** Work request **
Retype nothing but the lines from the start of the material up to and including the line with "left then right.". Pictures don't belong in the copy.

::::

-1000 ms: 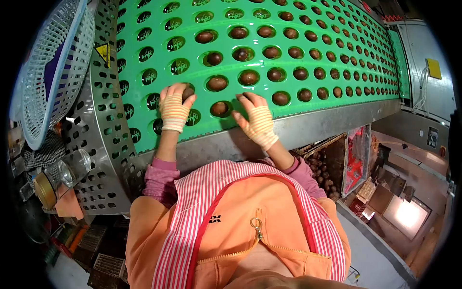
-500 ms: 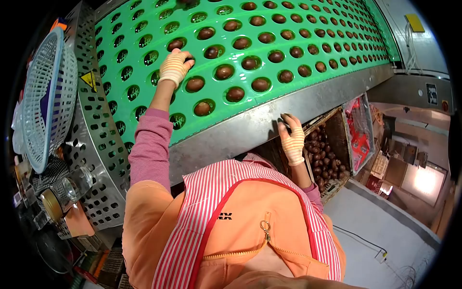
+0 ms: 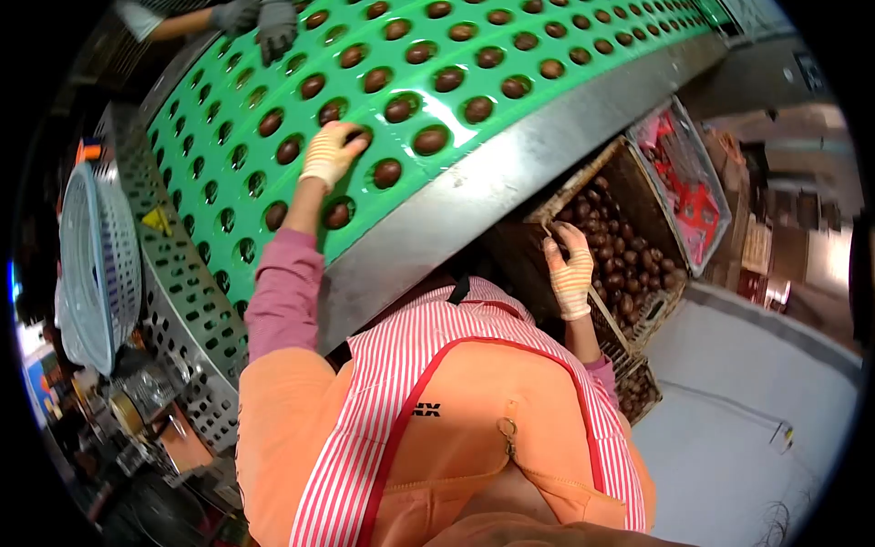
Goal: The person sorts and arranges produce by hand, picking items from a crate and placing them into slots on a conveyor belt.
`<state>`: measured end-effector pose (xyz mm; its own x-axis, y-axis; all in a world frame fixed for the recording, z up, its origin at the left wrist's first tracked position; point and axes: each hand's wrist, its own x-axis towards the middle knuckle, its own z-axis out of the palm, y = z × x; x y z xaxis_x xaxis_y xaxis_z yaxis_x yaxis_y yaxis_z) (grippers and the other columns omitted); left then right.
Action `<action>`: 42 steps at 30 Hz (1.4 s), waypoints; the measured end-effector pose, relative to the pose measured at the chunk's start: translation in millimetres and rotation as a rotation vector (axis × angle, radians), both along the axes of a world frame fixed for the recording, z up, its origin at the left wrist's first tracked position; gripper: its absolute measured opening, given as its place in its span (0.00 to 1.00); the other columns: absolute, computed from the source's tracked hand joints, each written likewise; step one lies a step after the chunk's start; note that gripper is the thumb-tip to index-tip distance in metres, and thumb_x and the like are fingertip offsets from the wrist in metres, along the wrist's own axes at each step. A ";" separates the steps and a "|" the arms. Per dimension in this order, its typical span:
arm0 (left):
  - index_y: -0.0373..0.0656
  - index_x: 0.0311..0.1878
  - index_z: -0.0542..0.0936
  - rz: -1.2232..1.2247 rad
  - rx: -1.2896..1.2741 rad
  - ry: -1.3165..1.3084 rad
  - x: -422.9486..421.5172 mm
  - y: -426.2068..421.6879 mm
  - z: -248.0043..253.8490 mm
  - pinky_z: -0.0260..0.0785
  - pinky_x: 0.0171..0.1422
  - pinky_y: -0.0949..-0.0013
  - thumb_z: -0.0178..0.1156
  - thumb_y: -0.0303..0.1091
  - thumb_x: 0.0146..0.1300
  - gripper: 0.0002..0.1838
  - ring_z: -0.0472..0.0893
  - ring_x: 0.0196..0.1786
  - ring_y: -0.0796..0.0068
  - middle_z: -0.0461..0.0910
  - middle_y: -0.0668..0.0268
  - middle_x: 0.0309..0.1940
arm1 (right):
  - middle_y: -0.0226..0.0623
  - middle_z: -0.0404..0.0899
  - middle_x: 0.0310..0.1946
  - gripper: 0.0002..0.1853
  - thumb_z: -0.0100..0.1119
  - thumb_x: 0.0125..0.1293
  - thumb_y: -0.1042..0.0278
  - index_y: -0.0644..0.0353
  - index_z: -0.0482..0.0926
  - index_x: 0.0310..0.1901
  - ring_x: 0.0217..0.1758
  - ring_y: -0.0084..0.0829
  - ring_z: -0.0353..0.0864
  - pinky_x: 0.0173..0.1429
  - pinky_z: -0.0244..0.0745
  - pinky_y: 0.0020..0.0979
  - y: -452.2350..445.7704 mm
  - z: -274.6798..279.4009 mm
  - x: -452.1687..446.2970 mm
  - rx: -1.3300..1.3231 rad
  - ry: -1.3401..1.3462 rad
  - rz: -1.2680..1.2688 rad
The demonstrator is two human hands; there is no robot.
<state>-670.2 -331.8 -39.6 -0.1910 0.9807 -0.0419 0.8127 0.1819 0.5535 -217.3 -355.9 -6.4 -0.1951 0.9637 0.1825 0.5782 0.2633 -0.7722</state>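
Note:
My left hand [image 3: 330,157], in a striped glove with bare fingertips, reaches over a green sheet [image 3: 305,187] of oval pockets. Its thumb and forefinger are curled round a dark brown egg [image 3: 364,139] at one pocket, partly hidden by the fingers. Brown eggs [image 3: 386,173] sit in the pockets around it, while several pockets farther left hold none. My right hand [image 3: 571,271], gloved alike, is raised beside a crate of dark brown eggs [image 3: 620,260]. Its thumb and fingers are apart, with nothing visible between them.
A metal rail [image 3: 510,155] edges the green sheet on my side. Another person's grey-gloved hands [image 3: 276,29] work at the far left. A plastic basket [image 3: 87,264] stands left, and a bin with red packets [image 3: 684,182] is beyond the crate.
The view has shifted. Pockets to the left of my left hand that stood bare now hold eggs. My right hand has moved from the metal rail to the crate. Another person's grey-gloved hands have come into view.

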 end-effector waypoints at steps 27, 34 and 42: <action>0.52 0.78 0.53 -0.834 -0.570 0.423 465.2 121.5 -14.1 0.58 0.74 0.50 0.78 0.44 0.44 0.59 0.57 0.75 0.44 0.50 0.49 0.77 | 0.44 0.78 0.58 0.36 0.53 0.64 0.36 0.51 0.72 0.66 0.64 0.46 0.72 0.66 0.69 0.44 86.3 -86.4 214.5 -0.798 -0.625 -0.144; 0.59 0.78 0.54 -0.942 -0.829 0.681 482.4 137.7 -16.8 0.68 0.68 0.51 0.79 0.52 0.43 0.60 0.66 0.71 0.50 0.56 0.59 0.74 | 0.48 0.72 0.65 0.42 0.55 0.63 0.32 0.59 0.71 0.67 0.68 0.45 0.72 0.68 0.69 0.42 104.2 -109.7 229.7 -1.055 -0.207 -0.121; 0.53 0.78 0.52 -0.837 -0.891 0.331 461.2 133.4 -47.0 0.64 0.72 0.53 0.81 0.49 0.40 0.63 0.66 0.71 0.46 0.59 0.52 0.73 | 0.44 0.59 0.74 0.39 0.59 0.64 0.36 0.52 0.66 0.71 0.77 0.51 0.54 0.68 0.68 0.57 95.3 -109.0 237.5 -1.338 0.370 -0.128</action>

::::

** Worked solution **
-1000 ms: 
-500 ms: 
+0 ms: 
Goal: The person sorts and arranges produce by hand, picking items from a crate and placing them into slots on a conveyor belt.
`<state>`: measured end-effector pose (xyz mm; its own x-axis, y-axis; all in a world frame fixed for the recording, z up, its origin at the left wrist's first tracked position; point and axes: each hand's wrist, its own x-axis towards the middle knuckle, its own z-axis out of the palm, y = z × x; x y z xaxis_x xaxis_y xaxis_z yaxis_x yaxis_y yaxis_z) (grippers and the other columns omitted); left then right.

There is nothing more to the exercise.